Q. 昇給に年齢上限を設けても違法ではない?
A. 明確な合理性がなければ、年齢差別と見なされる恐れがあります。能力や評価に基づいた制度が安全です。

Q. 60歳以上の再雇用者には昇給が必要?
A. 義務ではありませんが、仕事内容や勤務成績に応じて設定することが望ましいです。

Q. 就業規則に「昇給なし」と書いてもいい?
A. 可能ですが、評価制度・経営状況等に応じて例外を認める表現にしておく方が柔軟に対応できます。

Q. 昇給停止を従業員に説明しないといけない?
A. はい。
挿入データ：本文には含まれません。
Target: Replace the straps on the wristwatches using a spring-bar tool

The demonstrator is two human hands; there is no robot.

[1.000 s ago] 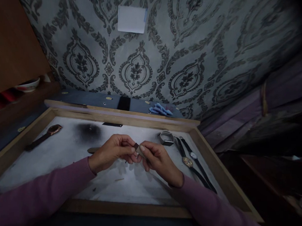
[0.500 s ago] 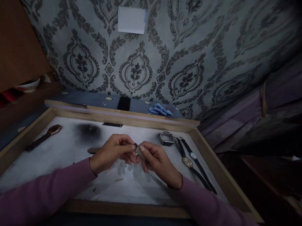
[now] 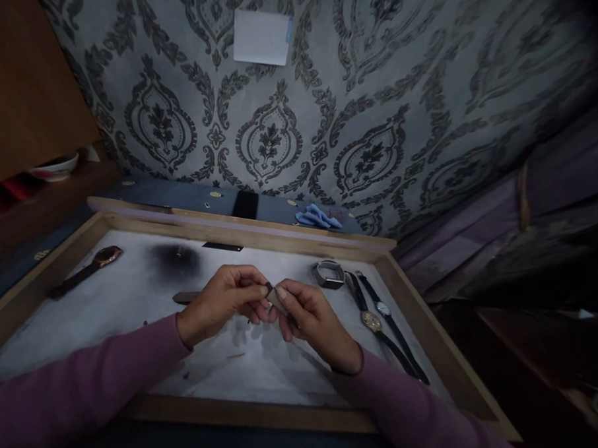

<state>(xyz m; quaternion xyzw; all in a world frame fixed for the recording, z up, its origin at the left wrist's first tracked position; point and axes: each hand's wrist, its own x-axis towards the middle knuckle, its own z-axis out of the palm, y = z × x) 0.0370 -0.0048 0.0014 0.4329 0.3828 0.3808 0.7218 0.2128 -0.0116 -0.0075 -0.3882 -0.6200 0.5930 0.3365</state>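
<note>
My left hand (image 3: 227, 300) and my right hand (image 3: 307, 313) meet over the middle of a wooden tray (image 3: 268, 415) with a white bottom. Between the fingertips of both is a small brownish strap piece (image 3: 276, 300), its lower end running into my right hand. My left thumb and fingers pinch its upper end; a small shiny part shows beneath, too small to name. Behind my left wrist, the rounded end of a brown strap (image 3: 184, 298) sticks out to the left. Where that strap ends is hidden by my left hand.
A watch (image 3: 105, 255) lies at the tray's left. On the right are a square silver watch (image 3: 329, 274), a gold-faced watch (image 3: 371, 321) and a white-faced watch (image 3: 382, 308). Behind the tray are a black phone-like object (image 3: 245, 204) and a blue cloth (image 3: 318, 216).
Both hands stay in nearly the same place. The strap piece between the fingertips has turned slightly, and more of its flat side shows.
</note>
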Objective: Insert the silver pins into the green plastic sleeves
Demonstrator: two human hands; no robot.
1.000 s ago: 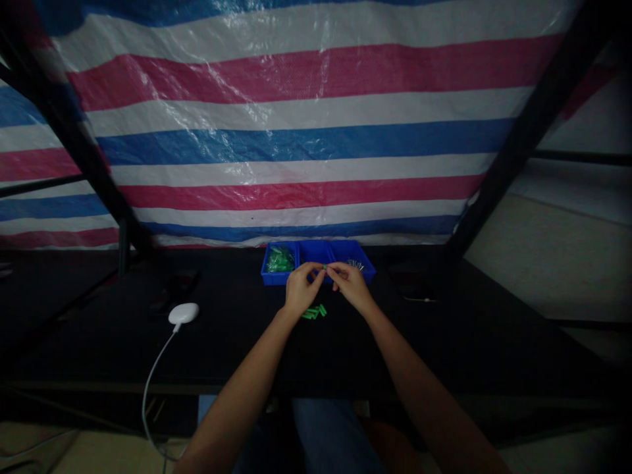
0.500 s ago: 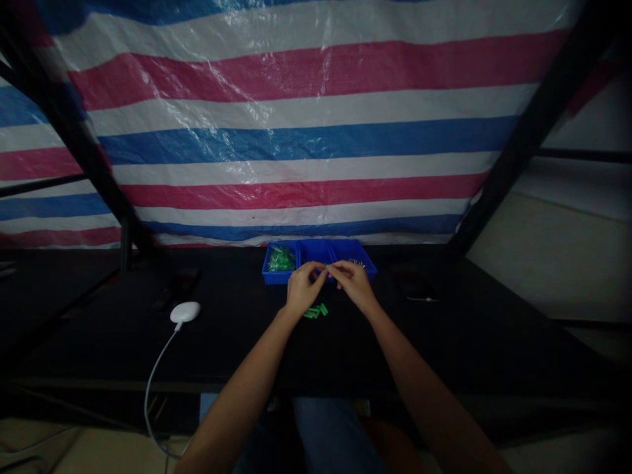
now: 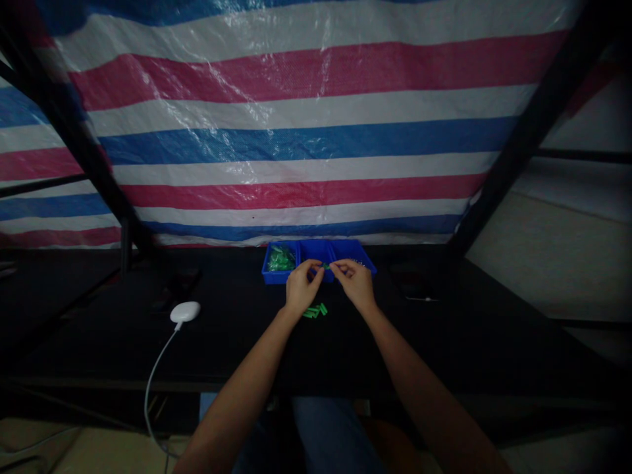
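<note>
My left hand (image 3: 303,288) pinches a small green plastic piece (image 3: 326,266) between thumb and fingertips. From the other side, my right hand (image 3: 356,283) is closed in a pinch at the piece's right end; anything else in those fingers is too small to make out. Both hands hover over the near edge of a blue three-compartment tray (image 3: 281,279). Short green plastic sticks (image 3: 314,312) lie loose on the black table below my left hand. A clear bag of similar green pieces (image 3: 281,259) fills the tray's left compartment, and small shiny bits (image 3: 356,263) lie in the right one.
A white rounded device (image 3: 185,311) with a white cable (image 3: 153,375) sits left on the table (image 3: 237,329). Dark flat objects lie left and right of the tray. Behind stands a striped plastic sheet (image 3: 296,145) between black posts.
My fingertips have drawn slightly apart, with the right hand moving a little to the right, so more of the green piece shows between them. The loose sticks stay put.
</note>
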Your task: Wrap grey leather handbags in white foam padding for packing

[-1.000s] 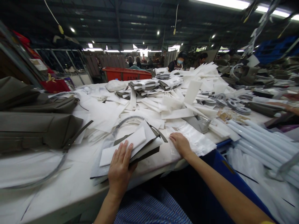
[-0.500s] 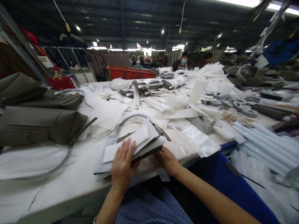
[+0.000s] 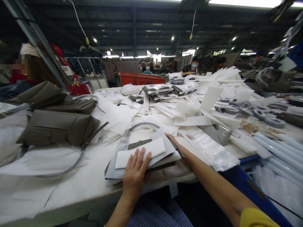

納得性のある制度でないと不満・退職・トラブルにつながるリスクが高いです。

まとめ:昇給は“年齢”ではなく“制度設計と説明力”で決まる

昇給が何歳までかは、法律で明確に決まっているわけではありません。
本記事では、実際の企業傾向、年齢別の昇給パターン、就業規則への記載方法、制度の見直しポイント、助成金やアウトソースとの連携まで、実務に即した対応策を紹介しました。

大阪・東京・福岡・名古屋などの中小企業でも、年功的な運用から評価ベースの運用へと移行が進んでいます。
社労士と連携し、自社に最適な昇給制度の再設計を進めましょう。それが人材定着と公平な人事制度の第一歩になります。